閾値:1.0 ppm以上。2 ppmを超えると重篤な毒性。回復:リザーバーを捨てて交換;植物は2〜3週間かけてゆっくり余分なBを排出します。
関連ページ
- 微量栄養素リファレンス
- カルシウム欠乏 — よく混同される
- pH管理
- pH ロックアウト
- 多量栄養素の解説
FAQ
5 entries- Q01植物の茎が内側で中空なのはなぜですか?
- 中空の髄ともろい成長点はホウ素欠乏の典型的な症状です。溶液中のBが0.3 ppmであることと、カルシウムが高すぎてBの吸収を阻害していないことを確認してください。茎を縦割りにして——中空の褐色の髄は疑いのない証拠です。

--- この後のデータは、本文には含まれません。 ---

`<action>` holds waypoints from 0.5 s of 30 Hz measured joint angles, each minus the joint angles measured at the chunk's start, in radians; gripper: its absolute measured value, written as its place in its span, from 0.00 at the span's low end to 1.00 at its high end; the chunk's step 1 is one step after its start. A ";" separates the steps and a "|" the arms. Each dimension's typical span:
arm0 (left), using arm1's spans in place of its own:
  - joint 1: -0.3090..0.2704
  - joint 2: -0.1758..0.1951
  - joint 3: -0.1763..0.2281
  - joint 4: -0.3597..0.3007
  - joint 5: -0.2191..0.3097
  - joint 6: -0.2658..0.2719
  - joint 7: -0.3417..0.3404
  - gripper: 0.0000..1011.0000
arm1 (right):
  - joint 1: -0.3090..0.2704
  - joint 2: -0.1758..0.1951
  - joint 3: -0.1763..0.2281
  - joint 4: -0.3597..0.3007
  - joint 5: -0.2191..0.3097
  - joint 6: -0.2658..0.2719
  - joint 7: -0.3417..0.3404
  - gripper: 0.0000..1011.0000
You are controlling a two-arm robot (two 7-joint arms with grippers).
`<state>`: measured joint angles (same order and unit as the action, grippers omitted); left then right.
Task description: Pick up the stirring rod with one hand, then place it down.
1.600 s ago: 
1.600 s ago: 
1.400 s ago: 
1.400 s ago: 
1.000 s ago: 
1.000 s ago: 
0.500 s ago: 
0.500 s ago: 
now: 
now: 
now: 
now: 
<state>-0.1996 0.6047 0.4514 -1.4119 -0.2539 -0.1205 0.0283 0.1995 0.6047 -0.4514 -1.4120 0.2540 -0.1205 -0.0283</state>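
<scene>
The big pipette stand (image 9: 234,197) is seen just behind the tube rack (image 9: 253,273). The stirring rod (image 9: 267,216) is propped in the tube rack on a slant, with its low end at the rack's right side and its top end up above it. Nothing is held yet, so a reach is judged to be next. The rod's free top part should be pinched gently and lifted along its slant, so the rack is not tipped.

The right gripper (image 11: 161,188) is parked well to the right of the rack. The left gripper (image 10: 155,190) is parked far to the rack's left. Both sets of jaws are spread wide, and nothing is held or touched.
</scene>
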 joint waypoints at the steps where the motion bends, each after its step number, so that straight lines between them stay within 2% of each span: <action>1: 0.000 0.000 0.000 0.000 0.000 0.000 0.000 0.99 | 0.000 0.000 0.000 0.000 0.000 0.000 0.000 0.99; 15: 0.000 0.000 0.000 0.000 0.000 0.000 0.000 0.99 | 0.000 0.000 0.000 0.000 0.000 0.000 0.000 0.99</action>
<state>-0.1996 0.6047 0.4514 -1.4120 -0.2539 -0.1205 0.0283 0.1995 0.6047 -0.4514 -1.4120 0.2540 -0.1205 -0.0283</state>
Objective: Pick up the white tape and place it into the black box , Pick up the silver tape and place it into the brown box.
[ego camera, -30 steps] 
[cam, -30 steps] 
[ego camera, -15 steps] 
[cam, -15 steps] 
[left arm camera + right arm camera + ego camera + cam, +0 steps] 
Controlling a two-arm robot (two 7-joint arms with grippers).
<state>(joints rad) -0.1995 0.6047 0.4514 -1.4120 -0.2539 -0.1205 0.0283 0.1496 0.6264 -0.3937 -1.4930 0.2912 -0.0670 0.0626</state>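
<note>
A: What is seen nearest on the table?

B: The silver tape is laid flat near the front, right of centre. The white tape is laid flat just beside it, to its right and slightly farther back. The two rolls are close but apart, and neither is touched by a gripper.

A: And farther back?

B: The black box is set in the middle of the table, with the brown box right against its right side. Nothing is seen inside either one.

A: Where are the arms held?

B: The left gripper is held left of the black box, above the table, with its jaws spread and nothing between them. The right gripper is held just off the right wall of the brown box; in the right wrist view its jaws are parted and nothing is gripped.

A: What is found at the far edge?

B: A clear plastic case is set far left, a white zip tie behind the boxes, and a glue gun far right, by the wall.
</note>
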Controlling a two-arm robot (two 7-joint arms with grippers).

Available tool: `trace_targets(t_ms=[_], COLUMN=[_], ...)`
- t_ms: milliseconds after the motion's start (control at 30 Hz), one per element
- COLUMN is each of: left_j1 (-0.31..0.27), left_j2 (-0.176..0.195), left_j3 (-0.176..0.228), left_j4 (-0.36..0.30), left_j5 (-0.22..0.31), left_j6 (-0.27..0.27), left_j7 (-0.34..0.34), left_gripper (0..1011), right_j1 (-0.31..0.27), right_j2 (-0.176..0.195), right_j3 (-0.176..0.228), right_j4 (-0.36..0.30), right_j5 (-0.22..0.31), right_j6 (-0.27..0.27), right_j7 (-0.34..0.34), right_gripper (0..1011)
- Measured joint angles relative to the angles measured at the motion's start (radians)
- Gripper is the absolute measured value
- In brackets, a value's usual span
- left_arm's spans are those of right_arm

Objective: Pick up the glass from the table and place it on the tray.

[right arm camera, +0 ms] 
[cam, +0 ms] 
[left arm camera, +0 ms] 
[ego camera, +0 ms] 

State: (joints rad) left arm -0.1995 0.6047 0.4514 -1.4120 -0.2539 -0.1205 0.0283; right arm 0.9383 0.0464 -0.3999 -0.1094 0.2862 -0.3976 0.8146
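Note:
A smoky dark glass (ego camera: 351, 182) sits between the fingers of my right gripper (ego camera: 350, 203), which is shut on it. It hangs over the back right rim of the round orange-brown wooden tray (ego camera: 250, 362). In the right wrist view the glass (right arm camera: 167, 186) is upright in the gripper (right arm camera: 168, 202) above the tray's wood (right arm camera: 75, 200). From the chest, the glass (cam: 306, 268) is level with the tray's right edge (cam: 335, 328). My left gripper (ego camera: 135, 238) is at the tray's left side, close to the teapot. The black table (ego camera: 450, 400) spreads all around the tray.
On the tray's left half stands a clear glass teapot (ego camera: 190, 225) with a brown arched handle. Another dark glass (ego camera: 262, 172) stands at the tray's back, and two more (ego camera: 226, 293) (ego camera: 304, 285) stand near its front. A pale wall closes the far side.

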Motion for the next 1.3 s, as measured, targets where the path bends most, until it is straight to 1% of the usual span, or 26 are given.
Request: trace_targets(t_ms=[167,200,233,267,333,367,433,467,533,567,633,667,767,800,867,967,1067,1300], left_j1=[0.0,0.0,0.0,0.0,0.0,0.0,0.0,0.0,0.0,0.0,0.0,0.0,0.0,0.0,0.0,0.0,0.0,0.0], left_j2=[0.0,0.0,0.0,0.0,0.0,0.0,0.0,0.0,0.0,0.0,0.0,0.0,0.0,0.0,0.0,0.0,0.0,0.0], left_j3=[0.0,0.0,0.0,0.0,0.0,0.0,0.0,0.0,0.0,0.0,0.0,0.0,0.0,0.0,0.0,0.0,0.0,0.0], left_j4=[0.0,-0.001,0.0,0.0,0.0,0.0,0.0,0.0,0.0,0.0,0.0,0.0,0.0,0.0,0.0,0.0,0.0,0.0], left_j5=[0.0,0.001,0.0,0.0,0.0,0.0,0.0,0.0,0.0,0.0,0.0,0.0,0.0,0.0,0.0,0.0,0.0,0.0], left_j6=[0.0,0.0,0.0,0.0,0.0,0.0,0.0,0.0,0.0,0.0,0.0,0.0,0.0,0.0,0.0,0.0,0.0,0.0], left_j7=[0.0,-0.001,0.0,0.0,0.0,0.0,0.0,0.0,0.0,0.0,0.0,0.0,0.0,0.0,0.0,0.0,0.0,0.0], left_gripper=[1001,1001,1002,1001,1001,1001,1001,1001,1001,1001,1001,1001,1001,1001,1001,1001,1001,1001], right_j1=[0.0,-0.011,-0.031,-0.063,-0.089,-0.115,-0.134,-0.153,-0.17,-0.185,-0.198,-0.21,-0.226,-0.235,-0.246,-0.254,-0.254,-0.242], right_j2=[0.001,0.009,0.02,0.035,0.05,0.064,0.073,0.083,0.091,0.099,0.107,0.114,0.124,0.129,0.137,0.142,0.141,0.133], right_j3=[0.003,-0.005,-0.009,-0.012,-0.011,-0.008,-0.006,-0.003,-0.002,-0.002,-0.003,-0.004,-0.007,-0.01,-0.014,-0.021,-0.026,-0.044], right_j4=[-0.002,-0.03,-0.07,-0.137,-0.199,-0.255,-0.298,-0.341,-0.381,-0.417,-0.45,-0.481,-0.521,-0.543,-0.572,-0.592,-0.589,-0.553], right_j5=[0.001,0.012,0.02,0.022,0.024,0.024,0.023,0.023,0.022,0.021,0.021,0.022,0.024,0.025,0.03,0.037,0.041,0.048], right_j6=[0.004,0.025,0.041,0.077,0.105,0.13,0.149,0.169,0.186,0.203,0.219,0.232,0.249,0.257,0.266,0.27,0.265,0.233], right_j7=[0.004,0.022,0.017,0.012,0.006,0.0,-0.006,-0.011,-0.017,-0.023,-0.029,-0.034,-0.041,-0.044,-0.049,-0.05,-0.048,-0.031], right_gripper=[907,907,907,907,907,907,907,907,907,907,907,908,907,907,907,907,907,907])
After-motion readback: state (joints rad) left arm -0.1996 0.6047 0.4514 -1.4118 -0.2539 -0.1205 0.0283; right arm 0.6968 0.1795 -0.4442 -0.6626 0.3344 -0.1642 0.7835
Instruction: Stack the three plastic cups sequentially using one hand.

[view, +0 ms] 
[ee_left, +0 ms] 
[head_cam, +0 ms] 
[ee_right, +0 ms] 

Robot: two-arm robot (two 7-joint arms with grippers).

- Q02水耕栽培のホウ素の安全範囲は何ppmですか?
- 0.2〜0.5 ppm。0.1 ppm以下で欠乏が起き、1.0 ppm以上で毒性と葉先焼けが起きます。非常に狭い帯域——すべての水耕微量栄養素の中で最も狭い部類に入ります。
- Q03カルシウムはホウ素の吸収を阻害しますか?
- Ca が250 ppmを超えると、Bの吸収が抑制されます。B の利用可能性を維持するためにCaを150〜200 ppmに保ってください。このカルシウム-ホウ素拮抗が、十分に施肥されたセットアップでのB欠乏の最も一般的な間接的原因です。
- Q04ホウ素欠乏はどのくらい早く回復しますか?
- Bが回復すると7〜10日で新しい成長が回復します。すでに形成された変形した葉と中空の茎は治りません——構造的なダメージは永続します。
- Q05ホウ素欠乏に最も感受性の高い作物は何ですか?
- セロリ(中空茎が最も目立つ)、ブロッコリー、カリフラワー、キャベツ(アブラナ科全般)、イチゴ(奇形果実)、トマト(カットフェーシング)。レタスとハーブは感受性が低いですが、重度の欠乏では成長変形を示します。